Sosok Tokoh
Didesak Tanggalkan Jabatan, Ini Jawaban Ketua MK Anwar Usman Terkait Rencana Menikahi Adik Presiden
Anwar akan menikahi adik kandung Presiden Joko Widodo pada Mei mendatang. Kondisi ini dikhawatirkan banyak pihak menimbulkan konflik kepentingan.
"Potensi benturan kepentingan bakal jadi masalah krusial kelak karena terbentuknya relasi semenda antara Ketua MK dengan Presiden," kata koalisi dalam keterangan pers dikutip dari situs Indonesia Corruption Watch (ICW), Jumat (25/3/2022).
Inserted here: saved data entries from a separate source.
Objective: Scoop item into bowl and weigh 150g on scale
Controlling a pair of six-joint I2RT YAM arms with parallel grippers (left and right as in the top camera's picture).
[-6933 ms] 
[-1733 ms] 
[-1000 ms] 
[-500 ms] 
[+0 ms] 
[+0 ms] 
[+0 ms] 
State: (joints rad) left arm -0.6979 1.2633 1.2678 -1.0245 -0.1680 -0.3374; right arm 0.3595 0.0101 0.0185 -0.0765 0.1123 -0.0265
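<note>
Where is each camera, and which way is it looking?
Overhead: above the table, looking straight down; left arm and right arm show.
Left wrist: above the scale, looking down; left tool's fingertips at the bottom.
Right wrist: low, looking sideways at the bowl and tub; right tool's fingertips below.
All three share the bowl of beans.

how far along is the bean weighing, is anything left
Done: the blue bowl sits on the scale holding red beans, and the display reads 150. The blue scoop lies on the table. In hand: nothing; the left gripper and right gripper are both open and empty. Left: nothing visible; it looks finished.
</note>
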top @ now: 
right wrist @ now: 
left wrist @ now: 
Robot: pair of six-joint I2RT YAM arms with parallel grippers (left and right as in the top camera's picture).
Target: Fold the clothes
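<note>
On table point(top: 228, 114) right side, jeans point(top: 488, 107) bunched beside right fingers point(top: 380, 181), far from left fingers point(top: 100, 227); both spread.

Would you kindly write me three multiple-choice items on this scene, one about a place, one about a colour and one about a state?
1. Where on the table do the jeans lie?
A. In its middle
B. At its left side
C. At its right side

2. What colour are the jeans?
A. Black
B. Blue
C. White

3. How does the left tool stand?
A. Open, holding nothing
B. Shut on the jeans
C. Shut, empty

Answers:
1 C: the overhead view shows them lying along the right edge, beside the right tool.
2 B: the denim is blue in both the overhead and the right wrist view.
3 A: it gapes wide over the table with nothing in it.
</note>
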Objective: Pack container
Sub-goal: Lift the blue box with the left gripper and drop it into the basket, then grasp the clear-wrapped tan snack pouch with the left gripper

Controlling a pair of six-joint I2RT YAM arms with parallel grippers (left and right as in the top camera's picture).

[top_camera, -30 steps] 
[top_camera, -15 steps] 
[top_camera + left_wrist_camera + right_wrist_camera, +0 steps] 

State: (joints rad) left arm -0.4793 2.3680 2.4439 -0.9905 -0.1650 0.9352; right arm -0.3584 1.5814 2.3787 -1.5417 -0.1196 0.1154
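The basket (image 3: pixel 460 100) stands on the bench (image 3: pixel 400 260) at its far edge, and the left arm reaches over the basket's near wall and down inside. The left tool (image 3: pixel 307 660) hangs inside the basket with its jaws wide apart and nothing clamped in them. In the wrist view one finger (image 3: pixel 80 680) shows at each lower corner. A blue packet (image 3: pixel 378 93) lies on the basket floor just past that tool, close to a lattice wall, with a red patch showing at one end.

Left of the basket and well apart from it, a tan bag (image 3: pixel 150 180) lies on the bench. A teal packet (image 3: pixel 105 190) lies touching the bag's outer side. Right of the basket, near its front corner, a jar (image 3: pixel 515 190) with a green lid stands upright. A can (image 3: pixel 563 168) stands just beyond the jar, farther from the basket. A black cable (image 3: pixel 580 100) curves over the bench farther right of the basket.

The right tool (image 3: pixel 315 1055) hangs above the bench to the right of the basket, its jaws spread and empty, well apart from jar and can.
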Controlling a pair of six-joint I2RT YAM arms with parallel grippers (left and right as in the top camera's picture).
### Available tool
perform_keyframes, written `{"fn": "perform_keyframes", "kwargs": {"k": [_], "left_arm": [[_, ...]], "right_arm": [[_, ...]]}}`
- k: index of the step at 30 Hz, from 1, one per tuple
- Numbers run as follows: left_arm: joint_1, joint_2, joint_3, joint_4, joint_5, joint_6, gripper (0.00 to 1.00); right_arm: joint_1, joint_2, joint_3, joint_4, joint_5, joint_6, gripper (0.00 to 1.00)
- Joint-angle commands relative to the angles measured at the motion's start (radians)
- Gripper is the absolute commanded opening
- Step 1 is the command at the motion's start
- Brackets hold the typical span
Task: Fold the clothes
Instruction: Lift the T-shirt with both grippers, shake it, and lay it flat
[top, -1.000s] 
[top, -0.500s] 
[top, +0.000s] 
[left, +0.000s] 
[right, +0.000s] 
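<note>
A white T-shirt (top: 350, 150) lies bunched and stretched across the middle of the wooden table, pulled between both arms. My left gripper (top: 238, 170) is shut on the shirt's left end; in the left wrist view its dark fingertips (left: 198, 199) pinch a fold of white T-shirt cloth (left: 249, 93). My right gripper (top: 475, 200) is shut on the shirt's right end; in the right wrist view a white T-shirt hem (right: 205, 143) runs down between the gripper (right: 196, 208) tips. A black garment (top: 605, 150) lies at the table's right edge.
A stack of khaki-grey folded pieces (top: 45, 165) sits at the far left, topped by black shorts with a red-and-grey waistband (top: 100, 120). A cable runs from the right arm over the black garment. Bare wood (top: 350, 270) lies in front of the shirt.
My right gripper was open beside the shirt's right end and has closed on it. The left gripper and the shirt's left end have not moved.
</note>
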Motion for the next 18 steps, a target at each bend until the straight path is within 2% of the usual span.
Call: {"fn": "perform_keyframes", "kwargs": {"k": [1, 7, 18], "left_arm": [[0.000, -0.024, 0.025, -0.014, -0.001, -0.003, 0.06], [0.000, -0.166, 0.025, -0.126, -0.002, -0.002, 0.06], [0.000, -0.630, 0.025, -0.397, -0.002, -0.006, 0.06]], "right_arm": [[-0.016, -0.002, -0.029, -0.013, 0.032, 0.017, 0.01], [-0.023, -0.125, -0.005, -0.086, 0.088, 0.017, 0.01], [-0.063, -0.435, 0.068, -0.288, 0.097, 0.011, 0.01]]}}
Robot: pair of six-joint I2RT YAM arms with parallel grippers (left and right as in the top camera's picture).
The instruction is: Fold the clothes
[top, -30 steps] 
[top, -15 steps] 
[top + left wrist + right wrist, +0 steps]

"Sederhananya publik akan bertanya, bagaimana sikap dan objektivitas Ketua MK saat menyidangkan perkara-perkara pengujian undang-undang, di saat yang sama ia memiliki relasi kekeluargaan dengan Presiden?" imbuh koalisi.
Koalisi mengingatkan bahwa MK belakangan ini tengah dideru perkara-perkara pengujian undang-undang yang sarat muatan politis, termasuk di antaranya UU IKN dan UU MK.
Koalisi menilai MK juga sedang dalam fase juristocracy, yakni ekspansi lembaga kekuasaan kehakiman untuk mengadili perkara yang memiliki unsur politis.
"Kondisi ini akan membawa implikasi yang fatal tatkala hakim terperangkap benturan kepentingan," ujar koalisi.
Menurut koalisi, paling tidak ada dua aturan yang berpotensi dilanggar bila Anwar Usman tidak segera mengambil sikap yang bijaksana sebagai seorang negarawan.
Pertama, terkait Pasal 17 ayat (4) dan ayat (5) UU No. 48 Tahun 2009 tentang Kekuasaan Kehakiman.
Pasal 17 ayat (4) berbunyi “Ketua majelis, hakim anggota, jaksa, atau panitera wajib mengundurkan diri dari persidangan apabila terikat hubungan keluarga sedarah atau semenda sampai derajat ketiga, atau hubungan suami atau istri meskipun telah bercerai dengan pihak yang diadili atau advokat.”
Sementara, Pasal 17 ayat (5) berbunyi “Seorang hakim atau panitera wajib mengundurkan diri dari persidangan apabila ia mempunyai kepentingan langsung atau tidak langsung dengan perkara yang sedang diperiksa, baik atas kehendaknya sendiri maupun atas permintaan pihak yang berperkara.”
"Perlu ditegaskan juga bahwa terdapat konsekuensi logis bila ketentuan ayat (5) dilanggar sebagaimana diatur dalam Pasal 17 ayat (6) yaitu bahwa putusan dinyatakan tidak sah dan hakim akan dikenakan sanksi administratif atau pidana sesuai dengan ketentuan peraturan perundangan-undangan," kata koalisi.
Kedua, terkait Peraturan Mahkamah Konstitusi No. 09/PMK/2006 tentang Pemberlakuan Deklarasi Kode Etik dan Perilaku Hakim Konstitusi.
Koalisi menjelaskan, dalam perspektif peraturan a quo, terdapat dua prinsip pokok yang rawan benturan kepentingan dan berpotensi dilanggar, yakni prinsip independensi dan prinsip ketakberpihakan.
Koalisi menyebut independensi hakim konstitusi merupakan prasyarat pokok bagi terwujudnya cita negara hukum, dan merupakan jaminan bagi tegaknya hukum dan keadilan.
"Ketakberpihakan mencakup sikap netral, disertai penghayatan yang mendalam akan pentingnya keseimbangan antar kepentingan yang terkait dengan perkara," kata mereka.